Twalumba’s fourth floor offices on Fidelity Tower Building in downtown Harare became a hive of activity; schoolboys coming up and down the building to collect equipment, wait for hours to sign for their bus fares to school the following day, and just exchange pleasantries with the friendly staff at the office.
Doc’s philosophy was based on a principle of honesty and quiet dignity. He passionately hated age-cheating, a scourge of Zimbabwean football he always equated to match-fixing and blamed for the country’s long history of underachievement in the sport.
He prided himself on the Oriel Boys Under-14 team, which fared well against the better known footballing schools in the country and often left onlookers marveling at its finely-honed skills even in defeat. Doc would rather lose with genuine youngsters than age cheats.
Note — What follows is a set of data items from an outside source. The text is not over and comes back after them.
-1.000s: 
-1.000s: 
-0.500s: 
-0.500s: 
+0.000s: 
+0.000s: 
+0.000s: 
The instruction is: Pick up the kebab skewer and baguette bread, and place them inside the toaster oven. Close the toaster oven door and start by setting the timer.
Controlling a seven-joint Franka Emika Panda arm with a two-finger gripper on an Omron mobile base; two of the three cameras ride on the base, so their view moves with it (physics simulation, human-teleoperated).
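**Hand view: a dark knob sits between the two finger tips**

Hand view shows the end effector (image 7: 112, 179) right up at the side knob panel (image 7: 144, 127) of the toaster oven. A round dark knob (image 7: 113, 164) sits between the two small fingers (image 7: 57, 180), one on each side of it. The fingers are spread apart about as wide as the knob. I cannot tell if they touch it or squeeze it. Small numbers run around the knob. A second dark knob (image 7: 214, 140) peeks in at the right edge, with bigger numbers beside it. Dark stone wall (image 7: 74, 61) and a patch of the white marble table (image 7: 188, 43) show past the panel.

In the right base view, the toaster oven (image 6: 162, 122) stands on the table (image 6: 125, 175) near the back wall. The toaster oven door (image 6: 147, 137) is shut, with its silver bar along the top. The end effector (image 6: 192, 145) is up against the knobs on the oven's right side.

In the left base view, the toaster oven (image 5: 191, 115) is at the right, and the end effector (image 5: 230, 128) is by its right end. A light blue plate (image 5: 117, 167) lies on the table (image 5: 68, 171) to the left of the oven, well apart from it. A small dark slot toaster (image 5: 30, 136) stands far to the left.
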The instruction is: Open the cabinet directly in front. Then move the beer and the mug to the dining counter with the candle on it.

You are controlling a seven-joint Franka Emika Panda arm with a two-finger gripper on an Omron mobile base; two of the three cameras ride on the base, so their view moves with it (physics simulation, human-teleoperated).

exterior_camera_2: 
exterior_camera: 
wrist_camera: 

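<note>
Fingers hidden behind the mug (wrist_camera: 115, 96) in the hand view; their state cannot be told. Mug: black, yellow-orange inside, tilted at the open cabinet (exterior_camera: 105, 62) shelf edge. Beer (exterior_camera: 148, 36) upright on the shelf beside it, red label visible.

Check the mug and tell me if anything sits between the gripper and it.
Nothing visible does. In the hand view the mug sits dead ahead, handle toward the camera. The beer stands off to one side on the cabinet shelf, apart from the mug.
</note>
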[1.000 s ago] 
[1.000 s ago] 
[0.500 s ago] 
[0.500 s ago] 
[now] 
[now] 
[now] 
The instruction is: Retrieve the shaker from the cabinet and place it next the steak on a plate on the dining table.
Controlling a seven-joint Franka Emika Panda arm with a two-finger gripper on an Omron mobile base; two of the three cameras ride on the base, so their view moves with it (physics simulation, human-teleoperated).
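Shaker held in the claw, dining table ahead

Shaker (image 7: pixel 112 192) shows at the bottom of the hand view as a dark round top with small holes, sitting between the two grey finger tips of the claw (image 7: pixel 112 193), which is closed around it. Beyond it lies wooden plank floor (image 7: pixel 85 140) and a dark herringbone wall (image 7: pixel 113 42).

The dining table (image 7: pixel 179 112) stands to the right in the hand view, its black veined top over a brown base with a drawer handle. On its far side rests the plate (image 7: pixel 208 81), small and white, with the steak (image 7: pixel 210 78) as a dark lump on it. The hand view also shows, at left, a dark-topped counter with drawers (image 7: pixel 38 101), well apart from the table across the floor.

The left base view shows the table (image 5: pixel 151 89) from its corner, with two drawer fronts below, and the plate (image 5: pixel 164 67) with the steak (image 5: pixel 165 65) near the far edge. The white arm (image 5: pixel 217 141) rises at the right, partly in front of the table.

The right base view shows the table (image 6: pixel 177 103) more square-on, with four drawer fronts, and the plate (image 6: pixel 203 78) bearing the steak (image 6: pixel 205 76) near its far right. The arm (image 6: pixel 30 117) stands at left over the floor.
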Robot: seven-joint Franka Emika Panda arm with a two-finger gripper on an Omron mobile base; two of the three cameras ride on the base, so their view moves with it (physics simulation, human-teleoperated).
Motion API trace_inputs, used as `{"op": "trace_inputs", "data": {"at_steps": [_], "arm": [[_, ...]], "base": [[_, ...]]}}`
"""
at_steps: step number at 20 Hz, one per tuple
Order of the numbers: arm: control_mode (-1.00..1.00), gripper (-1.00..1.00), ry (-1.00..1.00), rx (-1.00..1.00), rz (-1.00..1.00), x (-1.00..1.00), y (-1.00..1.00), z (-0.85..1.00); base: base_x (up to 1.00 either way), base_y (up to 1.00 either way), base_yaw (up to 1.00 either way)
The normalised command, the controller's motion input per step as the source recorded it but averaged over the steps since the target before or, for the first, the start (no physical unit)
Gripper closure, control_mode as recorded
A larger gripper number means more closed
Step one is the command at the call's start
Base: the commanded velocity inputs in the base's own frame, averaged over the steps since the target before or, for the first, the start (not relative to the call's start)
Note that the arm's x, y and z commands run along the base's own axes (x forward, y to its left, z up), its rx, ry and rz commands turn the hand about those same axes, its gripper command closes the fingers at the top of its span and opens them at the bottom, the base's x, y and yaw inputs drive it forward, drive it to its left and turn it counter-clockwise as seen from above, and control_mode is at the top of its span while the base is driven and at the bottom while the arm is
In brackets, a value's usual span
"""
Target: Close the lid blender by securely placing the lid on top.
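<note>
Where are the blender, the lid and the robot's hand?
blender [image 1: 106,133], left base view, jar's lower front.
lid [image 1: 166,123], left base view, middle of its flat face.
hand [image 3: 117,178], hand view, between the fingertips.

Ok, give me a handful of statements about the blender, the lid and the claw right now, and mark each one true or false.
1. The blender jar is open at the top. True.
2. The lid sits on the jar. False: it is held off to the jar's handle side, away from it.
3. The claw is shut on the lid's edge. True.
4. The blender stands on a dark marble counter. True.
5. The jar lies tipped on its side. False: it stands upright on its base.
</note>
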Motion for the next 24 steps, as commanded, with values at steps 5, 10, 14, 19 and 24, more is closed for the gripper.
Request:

But he understood that the young players did not act alone. The major target of his contempt was the crooked adults who help kids forge birth records.
In most cases, Doc would tell me, the perpetrators are, of all people, teachers at the schools who dabble in coaching and are known to gain the unfair advantage of having older players in their teams in an attempt to boost their own coaching CVs.
Another source of great pride for Sibanda was the older Twalumba players who have come through the club’s structures. One such was Elisha Muroiwa, who he excitedly announced to me mid-2014 that he was loaning to the country’s biggest club, Dynamos.